GOAL OF THE EXERCISE: Within the data below, copy each line where the string "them" is found.
*** Opening PROVIDED DATA ***
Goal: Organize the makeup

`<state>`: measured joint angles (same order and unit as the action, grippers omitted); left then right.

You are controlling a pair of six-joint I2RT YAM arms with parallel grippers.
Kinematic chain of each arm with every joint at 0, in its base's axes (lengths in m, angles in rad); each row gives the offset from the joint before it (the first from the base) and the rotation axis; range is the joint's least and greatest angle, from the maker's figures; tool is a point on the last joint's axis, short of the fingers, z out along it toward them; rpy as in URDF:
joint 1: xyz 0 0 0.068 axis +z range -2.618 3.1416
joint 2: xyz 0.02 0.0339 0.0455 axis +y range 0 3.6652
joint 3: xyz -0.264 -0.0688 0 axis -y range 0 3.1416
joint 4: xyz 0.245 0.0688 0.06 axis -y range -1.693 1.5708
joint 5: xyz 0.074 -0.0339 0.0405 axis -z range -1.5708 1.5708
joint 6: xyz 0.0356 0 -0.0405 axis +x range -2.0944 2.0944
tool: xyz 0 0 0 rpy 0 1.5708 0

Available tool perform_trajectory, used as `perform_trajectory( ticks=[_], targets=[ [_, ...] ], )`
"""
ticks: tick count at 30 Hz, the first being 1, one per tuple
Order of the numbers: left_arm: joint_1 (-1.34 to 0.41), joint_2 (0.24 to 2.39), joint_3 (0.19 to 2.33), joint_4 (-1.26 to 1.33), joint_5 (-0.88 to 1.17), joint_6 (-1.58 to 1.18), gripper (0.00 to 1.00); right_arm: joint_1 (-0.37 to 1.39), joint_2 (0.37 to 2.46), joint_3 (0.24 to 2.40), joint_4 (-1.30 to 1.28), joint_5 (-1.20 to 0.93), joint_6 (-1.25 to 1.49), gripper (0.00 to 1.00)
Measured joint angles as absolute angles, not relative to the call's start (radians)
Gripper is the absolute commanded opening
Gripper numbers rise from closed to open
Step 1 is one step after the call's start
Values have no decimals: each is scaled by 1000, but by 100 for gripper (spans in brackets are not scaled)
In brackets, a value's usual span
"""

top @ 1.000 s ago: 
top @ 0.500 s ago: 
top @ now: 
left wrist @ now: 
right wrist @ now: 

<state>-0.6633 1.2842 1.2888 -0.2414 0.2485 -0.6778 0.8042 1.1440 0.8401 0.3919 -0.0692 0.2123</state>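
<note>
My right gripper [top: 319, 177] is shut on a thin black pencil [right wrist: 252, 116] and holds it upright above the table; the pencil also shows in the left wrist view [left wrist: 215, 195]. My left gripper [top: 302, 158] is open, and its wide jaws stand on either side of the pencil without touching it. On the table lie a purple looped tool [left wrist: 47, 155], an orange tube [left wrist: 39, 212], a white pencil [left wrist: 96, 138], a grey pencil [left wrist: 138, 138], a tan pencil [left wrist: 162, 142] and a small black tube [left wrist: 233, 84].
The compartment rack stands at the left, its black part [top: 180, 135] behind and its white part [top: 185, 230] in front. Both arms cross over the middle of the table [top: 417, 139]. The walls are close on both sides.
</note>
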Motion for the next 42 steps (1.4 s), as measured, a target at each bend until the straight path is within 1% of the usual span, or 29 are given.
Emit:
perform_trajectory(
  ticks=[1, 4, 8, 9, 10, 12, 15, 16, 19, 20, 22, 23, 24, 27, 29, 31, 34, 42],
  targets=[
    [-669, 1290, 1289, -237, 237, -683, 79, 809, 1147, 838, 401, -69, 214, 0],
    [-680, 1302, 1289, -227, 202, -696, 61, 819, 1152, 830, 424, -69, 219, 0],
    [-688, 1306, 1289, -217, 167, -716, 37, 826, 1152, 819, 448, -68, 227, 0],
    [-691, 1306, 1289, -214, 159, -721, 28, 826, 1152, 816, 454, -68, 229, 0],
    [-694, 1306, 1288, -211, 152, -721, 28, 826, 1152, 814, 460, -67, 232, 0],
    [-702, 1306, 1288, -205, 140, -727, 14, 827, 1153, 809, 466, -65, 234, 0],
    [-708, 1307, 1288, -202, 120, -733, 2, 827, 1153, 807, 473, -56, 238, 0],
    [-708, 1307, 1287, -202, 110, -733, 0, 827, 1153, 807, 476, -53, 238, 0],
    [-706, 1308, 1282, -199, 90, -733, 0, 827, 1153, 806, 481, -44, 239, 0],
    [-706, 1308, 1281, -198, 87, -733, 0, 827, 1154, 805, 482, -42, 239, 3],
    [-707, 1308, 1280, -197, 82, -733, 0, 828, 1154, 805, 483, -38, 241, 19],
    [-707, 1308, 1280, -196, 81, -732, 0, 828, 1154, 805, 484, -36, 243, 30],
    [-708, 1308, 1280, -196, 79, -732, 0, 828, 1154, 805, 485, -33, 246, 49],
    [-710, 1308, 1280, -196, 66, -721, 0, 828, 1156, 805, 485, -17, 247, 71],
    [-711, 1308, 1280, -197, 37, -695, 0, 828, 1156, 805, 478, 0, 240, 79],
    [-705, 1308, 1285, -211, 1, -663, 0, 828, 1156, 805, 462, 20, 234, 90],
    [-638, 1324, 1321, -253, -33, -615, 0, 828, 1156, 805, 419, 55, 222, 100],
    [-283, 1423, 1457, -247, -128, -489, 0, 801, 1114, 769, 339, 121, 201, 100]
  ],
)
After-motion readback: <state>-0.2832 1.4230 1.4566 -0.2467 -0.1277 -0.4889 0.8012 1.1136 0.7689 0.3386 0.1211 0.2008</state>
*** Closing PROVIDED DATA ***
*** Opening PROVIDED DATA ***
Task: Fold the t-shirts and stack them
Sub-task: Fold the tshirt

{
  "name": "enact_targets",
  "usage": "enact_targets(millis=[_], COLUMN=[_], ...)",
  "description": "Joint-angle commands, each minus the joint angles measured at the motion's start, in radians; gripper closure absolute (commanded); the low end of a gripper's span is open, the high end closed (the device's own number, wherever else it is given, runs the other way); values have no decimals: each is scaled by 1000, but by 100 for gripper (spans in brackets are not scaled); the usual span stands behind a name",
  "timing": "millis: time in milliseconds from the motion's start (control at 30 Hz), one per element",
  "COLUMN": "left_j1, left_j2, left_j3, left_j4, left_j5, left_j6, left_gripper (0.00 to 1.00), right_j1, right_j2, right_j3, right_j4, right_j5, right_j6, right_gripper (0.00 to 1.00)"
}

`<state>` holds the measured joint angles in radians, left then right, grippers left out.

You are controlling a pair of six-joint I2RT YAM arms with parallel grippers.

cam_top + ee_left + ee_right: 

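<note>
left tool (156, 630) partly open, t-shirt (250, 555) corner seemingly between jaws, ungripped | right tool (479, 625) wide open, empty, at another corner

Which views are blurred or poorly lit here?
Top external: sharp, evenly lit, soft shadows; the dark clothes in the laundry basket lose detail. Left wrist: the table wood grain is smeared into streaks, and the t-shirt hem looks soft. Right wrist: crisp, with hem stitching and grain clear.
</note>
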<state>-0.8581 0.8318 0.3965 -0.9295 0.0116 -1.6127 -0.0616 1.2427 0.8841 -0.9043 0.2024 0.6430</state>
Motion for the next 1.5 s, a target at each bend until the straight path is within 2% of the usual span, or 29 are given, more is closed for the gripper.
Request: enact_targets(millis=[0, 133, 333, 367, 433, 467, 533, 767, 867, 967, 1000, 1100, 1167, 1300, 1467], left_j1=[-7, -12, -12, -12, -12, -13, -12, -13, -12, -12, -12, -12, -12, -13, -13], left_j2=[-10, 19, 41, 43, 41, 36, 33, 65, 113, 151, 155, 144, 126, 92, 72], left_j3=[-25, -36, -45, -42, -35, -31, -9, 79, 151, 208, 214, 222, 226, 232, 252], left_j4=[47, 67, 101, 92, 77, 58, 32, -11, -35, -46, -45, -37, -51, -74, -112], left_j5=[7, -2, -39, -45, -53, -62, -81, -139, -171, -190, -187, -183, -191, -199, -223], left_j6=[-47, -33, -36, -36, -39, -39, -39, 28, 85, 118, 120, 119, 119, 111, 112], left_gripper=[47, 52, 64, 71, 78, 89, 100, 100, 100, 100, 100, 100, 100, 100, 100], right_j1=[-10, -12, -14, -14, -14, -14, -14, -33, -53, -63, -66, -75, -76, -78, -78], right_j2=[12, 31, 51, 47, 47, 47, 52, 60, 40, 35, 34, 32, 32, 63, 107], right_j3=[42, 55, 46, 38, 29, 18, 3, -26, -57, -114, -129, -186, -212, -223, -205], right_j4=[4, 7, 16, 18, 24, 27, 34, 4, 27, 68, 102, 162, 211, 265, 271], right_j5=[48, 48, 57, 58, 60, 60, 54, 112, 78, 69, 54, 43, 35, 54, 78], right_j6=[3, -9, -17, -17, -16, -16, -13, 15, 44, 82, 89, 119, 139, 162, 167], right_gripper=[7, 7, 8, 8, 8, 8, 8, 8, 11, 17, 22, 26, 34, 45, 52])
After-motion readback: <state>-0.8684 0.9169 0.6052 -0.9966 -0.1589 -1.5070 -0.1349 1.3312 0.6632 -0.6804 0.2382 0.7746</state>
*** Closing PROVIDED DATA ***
OUTPUT BELOW:
Kinematic chain of each arm with every joint at 0, in its base's axes (lengths in m, angles in rad); each row gives the offset from the joint before it (the first from the base) and the rotation axis; range is the joint's least and greatest angle, from the maker's figures; tool is a point on the last joint's axis, short of the fingers, z out along it toward them; rpy as in URDF:
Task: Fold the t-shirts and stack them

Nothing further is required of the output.